I have two data frames.
The first one that contains all the possible combinations with their corresponding values and looks like this:
first | second | val |
---|---|---|
A | B | 10 |
A | C | 20 |
A | D | 30 |
B | C | 40 |
B | D | 50 |
C | D | 60 |
H | I | 70 |
The second one that comes from the production line has two columns the date column that has grouped all the variables corresponding to their date and are concatenated:
date | var |
---|---|
2022-01-01 | A |
2022-02-01 | B,C,F,E,G,H,I |
I want to find all the combinations in the second data frame and to see if they match with any combinations in the first data frame. If a variable stands alone in the second data frame as A in 2022-01-01 to give me the 0 and otherwise the value of the combination.
Ideally I want the resulting data frame to look like this:
date | comb | val |
---|---|---|
2022-01-01 | A | 0 |
2022-02-01 | B,C | 40 |
2022-02-01 | H,I | 70 |
How can I do this in R using dplyr?
library(tidyverse)
first = c("A","A","A","B","B","C","H")
second = c("B","C","D","C","D","D","I")
val = c(10,20,30,40,50,60,70)
df1 = tibble(first,second,val);df1
date = c(as.Date("2022-01-01"),as.Date("2022-02-01"))
var = c("A","B,C,F,E,G,H,I")
df2 = tibble(date,var);df2
CodePudding user response:
Using tidyverse
:
library(tidyverse)
first = c("A","A","A","B","B","C","H")
second = c("B","C","D","C","D","D","I")
val = c(10,20,30,40,50,60,70)
df1 = tibble(first,second,val);df1
date = c(as.Date("2022-01-01"),as.Date("2022-02-01"))
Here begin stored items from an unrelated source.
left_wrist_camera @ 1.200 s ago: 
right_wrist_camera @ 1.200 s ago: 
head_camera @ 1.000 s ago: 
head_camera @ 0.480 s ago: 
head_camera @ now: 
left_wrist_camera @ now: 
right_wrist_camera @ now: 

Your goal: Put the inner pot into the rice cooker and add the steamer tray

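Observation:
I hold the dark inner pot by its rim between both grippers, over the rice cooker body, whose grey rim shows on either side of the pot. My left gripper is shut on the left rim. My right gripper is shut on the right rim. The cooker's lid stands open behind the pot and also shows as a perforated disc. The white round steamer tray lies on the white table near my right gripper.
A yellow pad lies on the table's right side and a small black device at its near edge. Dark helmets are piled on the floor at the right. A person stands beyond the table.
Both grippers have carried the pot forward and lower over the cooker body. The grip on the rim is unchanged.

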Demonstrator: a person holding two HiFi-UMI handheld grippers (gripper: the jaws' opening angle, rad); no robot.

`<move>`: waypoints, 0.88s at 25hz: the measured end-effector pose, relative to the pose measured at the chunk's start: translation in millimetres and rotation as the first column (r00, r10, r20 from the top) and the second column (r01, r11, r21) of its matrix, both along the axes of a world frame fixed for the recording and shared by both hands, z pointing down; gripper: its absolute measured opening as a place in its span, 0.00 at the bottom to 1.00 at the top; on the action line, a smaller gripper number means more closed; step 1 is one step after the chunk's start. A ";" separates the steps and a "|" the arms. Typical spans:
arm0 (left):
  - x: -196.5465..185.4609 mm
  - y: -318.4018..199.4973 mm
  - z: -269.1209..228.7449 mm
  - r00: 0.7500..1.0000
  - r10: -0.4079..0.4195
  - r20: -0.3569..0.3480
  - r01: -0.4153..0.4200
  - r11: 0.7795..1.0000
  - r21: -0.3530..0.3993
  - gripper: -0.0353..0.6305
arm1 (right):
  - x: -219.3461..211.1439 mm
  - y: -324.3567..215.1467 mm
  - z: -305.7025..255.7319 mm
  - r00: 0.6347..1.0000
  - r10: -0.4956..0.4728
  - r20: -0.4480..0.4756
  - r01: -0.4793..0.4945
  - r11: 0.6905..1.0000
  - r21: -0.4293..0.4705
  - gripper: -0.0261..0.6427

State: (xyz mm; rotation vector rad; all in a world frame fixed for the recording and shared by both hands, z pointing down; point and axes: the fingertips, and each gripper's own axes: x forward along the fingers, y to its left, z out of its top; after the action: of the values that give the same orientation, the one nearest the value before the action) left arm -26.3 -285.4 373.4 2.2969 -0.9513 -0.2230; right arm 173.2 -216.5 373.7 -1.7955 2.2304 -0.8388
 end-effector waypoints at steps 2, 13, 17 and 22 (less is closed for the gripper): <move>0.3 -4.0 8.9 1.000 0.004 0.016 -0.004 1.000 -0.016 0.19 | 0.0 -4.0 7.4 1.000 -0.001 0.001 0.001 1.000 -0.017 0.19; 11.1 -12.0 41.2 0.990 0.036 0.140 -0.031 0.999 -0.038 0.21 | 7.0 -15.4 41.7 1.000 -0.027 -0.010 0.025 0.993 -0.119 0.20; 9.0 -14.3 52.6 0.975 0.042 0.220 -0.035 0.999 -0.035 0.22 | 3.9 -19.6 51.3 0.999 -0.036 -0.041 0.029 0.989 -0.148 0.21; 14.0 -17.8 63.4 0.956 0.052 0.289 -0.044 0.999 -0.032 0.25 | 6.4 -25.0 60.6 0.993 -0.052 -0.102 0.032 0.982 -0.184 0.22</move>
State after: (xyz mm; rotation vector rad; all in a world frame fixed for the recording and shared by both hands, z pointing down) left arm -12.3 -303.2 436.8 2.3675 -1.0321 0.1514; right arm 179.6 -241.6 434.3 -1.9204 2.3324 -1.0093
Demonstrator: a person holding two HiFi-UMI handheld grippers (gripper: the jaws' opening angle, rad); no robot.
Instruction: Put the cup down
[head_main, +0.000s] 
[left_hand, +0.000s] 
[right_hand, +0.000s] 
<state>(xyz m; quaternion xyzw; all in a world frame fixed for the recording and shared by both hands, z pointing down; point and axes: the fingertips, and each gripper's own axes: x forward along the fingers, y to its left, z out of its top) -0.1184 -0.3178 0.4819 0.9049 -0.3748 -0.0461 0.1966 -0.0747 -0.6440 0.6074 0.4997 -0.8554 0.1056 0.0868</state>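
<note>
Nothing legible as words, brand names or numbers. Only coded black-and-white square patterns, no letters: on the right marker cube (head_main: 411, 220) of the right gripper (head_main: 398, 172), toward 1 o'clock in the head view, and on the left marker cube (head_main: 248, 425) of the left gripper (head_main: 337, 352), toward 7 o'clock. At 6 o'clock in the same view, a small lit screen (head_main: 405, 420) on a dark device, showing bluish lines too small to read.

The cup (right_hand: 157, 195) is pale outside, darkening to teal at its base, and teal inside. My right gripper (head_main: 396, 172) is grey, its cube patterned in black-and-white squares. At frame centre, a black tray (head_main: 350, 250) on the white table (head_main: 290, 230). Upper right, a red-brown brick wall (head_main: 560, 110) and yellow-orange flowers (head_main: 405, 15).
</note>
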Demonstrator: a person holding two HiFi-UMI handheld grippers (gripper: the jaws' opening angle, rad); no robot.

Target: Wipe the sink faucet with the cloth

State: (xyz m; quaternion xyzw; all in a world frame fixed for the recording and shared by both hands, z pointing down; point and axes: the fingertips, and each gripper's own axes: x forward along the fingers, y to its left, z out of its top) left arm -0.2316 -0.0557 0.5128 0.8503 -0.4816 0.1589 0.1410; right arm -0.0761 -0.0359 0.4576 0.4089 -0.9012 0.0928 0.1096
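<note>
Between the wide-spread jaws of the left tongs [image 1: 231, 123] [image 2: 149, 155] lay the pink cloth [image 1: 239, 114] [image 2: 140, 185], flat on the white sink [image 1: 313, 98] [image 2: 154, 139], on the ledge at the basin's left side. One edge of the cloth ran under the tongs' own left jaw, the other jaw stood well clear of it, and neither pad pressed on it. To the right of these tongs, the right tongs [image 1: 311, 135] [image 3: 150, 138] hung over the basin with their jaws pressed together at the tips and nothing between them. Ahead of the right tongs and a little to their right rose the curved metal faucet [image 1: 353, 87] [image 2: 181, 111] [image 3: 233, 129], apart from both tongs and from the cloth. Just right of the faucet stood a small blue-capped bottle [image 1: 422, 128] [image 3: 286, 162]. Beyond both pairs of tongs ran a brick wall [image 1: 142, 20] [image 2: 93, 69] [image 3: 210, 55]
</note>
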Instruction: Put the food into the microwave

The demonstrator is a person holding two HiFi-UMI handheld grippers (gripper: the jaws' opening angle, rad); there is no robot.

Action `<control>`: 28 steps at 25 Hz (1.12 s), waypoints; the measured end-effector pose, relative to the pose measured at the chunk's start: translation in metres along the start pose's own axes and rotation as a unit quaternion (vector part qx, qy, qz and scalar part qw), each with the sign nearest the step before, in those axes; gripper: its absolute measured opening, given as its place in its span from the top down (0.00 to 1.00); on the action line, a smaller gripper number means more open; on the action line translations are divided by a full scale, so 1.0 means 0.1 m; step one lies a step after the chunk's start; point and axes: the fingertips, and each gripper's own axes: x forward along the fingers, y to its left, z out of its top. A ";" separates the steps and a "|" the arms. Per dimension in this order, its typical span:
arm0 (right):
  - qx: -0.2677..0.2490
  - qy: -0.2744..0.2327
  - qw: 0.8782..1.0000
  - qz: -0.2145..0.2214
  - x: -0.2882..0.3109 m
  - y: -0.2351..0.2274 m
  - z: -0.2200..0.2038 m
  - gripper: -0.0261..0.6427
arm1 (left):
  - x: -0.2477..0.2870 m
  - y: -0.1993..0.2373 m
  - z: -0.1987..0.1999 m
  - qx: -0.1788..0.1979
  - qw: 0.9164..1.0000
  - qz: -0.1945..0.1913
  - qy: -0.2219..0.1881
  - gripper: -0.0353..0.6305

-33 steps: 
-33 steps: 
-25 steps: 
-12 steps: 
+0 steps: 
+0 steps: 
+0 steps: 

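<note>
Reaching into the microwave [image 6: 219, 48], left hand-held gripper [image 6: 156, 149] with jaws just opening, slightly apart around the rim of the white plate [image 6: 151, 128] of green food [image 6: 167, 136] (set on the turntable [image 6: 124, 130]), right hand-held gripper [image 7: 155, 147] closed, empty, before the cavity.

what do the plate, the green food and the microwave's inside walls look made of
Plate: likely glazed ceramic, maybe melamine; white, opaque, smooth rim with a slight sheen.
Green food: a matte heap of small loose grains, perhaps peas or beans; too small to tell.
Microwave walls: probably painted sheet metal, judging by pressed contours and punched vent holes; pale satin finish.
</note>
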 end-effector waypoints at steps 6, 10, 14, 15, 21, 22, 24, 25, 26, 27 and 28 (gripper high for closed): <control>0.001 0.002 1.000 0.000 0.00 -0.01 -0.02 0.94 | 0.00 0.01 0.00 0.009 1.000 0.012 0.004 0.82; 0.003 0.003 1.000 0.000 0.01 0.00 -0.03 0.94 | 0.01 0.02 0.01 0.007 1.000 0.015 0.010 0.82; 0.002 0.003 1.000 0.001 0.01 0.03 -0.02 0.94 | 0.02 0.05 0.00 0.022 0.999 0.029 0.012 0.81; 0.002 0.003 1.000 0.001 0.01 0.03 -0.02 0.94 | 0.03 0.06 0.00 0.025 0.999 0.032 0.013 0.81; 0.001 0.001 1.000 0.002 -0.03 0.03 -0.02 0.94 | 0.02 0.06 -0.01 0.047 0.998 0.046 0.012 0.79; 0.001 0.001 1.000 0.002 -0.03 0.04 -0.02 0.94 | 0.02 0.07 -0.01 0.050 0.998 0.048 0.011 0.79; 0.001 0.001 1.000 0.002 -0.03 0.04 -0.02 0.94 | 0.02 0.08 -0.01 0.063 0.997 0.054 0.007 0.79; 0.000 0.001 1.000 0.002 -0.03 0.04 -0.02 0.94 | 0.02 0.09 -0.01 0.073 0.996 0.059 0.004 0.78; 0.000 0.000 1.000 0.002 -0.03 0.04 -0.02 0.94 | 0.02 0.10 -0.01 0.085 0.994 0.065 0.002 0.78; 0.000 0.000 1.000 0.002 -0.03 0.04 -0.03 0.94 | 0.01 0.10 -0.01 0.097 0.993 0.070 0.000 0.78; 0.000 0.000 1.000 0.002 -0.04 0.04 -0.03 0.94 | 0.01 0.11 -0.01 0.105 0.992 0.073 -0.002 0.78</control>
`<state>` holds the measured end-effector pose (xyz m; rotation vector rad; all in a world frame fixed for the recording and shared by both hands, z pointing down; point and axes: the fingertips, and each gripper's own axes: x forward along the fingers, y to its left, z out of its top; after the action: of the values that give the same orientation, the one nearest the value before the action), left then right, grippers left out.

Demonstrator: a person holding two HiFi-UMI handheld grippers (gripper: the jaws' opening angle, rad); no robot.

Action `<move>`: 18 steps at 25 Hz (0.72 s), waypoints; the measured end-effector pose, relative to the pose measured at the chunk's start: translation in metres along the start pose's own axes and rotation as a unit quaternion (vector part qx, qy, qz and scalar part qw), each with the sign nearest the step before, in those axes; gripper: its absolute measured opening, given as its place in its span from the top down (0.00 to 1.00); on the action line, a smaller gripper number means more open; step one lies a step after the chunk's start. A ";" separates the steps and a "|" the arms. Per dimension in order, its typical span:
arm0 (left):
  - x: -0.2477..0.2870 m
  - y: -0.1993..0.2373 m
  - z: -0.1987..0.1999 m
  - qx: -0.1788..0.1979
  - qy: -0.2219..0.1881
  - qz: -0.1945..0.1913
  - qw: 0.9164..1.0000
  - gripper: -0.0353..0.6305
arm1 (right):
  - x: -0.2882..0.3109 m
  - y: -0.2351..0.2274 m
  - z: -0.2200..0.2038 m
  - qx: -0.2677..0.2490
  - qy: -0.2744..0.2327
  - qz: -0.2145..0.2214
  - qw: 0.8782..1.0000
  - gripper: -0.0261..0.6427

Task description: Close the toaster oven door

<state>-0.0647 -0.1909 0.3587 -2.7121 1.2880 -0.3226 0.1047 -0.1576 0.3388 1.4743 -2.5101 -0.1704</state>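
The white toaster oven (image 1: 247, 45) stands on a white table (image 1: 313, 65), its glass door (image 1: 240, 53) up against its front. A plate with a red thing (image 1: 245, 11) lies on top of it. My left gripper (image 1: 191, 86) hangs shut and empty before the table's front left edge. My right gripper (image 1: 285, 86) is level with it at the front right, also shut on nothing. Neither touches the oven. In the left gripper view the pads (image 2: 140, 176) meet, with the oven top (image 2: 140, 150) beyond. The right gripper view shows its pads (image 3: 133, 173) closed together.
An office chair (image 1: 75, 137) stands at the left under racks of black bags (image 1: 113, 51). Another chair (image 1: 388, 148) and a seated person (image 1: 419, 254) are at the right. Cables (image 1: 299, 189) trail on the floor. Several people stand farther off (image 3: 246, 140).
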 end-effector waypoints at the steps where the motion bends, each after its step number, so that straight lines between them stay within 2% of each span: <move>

var = c("A","B,C,F,E,G,H,I")
df2 = tibble(date,var);df2
df2_tidy <- df2 %>%
mutate(first = str_split(var, ","),
second = first) %>%
unnest(first) %>%
unnest(second) %>%
select(-var)
singles <- df2 %>%
filter(!str_detect(var, ",")) %>%
mutate(val = 0) %>%
select(date, comb = var, val)
combs <- df1 %>%
inner_join(df2_tidy, by = c("first", "second")) %>%
mutate(comb = paste(first, second, sep = ",")) %>%
select(date, comb, val)
bind_rows(singles, combs)